=== DATA ===
------------------------------------------------------------------------
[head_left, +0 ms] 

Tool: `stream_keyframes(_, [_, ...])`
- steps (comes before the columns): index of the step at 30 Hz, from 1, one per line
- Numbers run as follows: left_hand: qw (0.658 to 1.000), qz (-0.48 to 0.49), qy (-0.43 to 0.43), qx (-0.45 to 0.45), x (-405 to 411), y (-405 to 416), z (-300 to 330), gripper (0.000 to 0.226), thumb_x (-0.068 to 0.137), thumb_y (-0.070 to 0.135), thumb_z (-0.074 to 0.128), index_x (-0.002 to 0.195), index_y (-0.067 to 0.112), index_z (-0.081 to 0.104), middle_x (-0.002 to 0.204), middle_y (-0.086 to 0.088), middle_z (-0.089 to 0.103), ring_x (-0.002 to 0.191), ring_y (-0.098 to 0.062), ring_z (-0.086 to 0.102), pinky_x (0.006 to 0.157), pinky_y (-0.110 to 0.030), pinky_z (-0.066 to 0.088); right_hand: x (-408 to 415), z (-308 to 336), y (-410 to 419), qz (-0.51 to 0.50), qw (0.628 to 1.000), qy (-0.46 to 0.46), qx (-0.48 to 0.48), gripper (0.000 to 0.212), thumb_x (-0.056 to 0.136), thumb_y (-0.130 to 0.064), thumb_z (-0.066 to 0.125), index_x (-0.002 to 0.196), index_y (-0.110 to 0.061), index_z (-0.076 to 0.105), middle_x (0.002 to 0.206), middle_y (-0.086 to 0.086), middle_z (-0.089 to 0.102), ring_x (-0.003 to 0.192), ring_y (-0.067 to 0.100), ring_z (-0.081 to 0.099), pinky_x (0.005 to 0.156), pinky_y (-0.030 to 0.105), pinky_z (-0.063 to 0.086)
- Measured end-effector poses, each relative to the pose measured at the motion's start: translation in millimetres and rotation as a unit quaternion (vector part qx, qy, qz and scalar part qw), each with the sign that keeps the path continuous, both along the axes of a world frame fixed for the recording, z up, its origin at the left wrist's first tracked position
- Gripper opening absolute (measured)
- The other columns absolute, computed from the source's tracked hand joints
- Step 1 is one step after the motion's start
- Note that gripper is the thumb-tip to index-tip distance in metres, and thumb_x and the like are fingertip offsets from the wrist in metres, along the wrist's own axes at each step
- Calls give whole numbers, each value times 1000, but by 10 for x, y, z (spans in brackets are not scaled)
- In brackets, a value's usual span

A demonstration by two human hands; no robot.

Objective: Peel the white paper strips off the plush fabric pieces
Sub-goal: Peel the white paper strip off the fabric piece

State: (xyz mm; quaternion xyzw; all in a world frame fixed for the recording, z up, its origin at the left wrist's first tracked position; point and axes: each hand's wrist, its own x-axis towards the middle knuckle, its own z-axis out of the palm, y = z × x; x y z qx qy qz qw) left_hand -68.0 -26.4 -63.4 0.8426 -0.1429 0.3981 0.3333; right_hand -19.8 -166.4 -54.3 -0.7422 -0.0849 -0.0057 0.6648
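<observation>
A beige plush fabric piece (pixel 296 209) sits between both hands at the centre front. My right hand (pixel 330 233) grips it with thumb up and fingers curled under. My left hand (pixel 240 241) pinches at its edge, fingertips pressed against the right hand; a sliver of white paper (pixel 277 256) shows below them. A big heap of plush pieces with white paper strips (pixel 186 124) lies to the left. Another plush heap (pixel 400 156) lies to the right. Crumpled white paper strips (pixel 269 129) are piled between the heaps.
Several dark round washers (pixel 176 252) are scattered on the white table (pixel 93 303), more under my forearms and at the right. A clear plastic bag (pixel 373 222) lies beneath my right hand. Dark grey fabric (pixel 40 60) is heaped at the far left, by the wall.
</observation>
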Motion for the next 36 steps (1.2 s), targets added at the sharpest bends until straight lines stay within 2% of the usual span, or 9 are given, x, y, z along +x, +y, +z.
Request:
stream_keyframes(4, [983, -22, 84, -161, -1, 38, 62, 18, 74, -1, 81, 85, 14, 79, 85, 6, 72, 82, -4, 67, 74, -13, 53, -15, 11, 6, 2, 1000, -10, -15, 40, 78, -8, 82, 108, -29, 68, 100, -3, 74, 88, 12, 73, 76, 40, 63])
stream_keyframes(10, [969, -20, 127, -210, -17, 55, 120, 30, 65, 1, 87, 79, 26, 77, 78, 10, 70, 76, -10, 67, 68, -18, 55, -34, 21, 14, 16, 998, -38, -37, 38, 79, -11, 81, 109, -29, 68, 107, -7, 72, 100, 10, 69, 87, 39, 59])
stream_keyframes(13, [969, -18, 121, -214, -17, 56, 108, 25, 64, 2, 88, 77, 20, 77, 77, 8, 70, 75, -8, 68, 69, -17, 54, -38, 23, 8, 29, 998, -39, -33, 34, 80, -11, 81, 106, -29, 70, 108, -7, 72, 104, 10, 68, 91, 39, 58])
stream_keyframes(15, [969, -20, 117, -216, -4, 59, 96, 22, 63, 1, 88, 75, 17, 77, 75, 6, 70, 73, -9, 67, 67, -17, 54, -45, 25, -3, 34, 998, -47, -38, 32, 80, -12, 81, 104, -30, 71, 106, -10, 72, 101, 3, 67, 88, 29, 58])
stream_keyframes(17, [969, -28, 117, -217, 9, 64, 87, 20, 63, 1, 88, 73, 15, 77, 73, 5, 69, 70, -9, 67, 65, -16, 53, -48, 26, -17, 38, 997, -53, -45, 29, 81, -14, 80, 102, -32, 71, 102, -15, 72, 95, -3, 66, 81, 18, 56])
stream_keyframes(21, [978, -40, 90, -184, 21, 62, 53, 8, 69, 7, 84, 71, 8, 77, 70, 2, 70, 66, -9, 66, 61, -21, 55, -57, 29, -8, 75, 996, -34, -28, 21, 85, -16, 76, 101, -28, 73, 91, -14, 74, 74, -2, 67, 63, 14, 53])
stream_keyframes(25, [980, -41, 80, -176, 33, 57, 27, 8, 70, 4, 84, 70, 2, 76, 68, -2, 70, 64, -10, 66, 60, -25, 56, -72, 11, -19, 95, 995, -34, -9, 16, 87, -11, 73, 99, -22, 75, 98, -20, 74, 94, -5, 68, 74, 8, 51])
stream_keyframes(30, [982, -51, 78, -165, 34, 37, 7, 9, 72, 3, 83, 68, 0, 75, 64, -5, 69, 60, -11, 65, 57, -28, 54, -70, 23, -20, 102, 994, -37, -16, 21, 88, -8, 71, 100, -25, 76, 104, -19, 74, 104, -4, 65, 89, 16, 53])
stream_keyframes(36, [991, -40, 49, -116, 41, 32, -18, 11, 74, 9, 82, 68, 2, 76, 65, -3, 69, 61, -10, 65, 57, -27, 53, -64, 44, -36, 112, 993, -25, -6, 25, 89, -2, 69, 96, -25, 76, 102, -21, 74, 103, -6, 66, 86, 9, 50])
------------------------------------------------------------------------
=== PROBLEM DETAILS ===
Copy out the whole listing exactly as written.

=== SOLUTION ===
[head_left, +0 ms] 

Tool: `stream_keyframes(_, [_, ...])`
- steps (comes before the columns): index of the step at 30 Hz, from 1, one per line
- Numbers run as follows: left_hand: qw (0.658 to 1.000), qz (-0.48 to 0.49), qy (-0.43 to 0.43), qx (-0.45 to 0.45), x (-405 to 411), y (-405 to 416), z (-300 to 330), gripper (0.000 to 0.226), thumb_x (-0.068 to 0.137), thumb_y (-0.070 to 0.135), thumb_z (-0.074 to 0.128), index_x (-0.002 to 0.195), index_y (-0.067 to 0.112), index_z (-0.081 to 0.104), middle_x (-0.002 to 0.204), middle_y (-0.086 to 0.088), middle_z (-0.089 to 0.103), ring_x (-0.002 to 0.191), ring_y (-0.098 to 0.062), ring_z (-0.086 to 0.102), pinky_x (0.006 to 0.157), pinky_y (-0.110 to 0.030), pinky_z (-0.066 to 0.088); right_hand: x (-408 to 415), z (-308 to 336), y (-410 to 419), qz (-0.51 to 0.50), qw (0.628 to 1.000), qy (-0.46 to 0.46), qx (-0.48 to 0.48), gripper (0.000 to 0.212), thumb_x (-0.056 to 0.136), thumb_y (-0.130 to 0.064), thumb_z (-0.066 to 0.125), index_x (-0.002 to 0.196), index_y (-0.110 to 0.061), index_z (-0.076 to 0.105), middle_x (0.002 to 0.206), middle_y (-0.086 to 0.086), middle_z (-0.089 to 0.102), ring_x (-0.003 to 0.192), ring_y (-0.067 to 0.100), ring_z (-0.081 to 0.099), pinky_x (0.005 to 0.156), pinky_y (-0.030 to 0.105), pinky_z (-0.063 to 0.086)
- Measured end-effector poses, each relative to the pose measured at the motion's start: translation in millimetres and rotation as a unit quaternion (vector part qx, qy, qz and scalar part qw), each with the sign that keeps the path continuous, both along the axes of a world frame fixed for the recording, z up, its origin at the left wrist's first tracked position
- Gripper opening absolute (measured)
- The other columns absolute, computed from the source's tracked hand joints
- Step 1 is one step after the motion's start
- Note that gripper is the thumb-tip to index-tip distance in metres, and thumb_x and the like are fingertip offsets from the wrist in metres, along the wrist's own axes at each step
- Calls give whole numbers, each value times 1000, but by 10 for x, y, z (spans in brackets are not scaled)
- In brackets, a value's usual span

A demonstration by two human hands; no robot.

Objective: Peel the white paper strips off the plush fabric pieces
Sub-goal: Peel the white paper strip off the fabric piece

State: (xyz mm; quaternion xyzw; all in a world frame fixed for the recording, z up, its origin at the left wrist's first tracked position; point and axes: each hand's wrist, its own x-axis towards the middle knuckle, its own z-axis out of the palm, y = z × x; x y z qx qy qz qw) left_hand -68.0 -26.4 -63.4 0.8426 -0.1429 0.3981 0.3333; right_hand -19.8 -166.4 -54.3 -0.7422 -0.0849 -0.0057 0.6648
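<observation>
A beige plush fabric piece (pixel 296 209) sits between both hands at the centre front. My right hand (pixel 330 233) grips it with thumb up and fingers curled under. My left hand (pixel 240 241) pinches at its edge, fingertips pressed against the right hand; a sliver of white paper (pixel 277 256) shows below them. A big heap of plush pieces with white paper strips (pixel 186 124) lies to the left. Another plush heap (pixel 400 156) lies to the right. Crumpled white paper strips (pixel 269 129) are piled between the heaps.
Several dark round washers (pixel 176 252) are scattered on the white table (pixel 93 303), more under my forearms and at the right. A clear plastic bag (pixel 373 222) lies beneath my right hand. Dark grey fabric (pixel 40 60) is heaped at the far left, by the wall.
</observation>
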Motion for the next 36 steps (1.2 s), targets added at the sharpest bends until straight lines stay within 2% of the usual span, or 9 are given, x, y, z along +x, +y, +z.
Request:
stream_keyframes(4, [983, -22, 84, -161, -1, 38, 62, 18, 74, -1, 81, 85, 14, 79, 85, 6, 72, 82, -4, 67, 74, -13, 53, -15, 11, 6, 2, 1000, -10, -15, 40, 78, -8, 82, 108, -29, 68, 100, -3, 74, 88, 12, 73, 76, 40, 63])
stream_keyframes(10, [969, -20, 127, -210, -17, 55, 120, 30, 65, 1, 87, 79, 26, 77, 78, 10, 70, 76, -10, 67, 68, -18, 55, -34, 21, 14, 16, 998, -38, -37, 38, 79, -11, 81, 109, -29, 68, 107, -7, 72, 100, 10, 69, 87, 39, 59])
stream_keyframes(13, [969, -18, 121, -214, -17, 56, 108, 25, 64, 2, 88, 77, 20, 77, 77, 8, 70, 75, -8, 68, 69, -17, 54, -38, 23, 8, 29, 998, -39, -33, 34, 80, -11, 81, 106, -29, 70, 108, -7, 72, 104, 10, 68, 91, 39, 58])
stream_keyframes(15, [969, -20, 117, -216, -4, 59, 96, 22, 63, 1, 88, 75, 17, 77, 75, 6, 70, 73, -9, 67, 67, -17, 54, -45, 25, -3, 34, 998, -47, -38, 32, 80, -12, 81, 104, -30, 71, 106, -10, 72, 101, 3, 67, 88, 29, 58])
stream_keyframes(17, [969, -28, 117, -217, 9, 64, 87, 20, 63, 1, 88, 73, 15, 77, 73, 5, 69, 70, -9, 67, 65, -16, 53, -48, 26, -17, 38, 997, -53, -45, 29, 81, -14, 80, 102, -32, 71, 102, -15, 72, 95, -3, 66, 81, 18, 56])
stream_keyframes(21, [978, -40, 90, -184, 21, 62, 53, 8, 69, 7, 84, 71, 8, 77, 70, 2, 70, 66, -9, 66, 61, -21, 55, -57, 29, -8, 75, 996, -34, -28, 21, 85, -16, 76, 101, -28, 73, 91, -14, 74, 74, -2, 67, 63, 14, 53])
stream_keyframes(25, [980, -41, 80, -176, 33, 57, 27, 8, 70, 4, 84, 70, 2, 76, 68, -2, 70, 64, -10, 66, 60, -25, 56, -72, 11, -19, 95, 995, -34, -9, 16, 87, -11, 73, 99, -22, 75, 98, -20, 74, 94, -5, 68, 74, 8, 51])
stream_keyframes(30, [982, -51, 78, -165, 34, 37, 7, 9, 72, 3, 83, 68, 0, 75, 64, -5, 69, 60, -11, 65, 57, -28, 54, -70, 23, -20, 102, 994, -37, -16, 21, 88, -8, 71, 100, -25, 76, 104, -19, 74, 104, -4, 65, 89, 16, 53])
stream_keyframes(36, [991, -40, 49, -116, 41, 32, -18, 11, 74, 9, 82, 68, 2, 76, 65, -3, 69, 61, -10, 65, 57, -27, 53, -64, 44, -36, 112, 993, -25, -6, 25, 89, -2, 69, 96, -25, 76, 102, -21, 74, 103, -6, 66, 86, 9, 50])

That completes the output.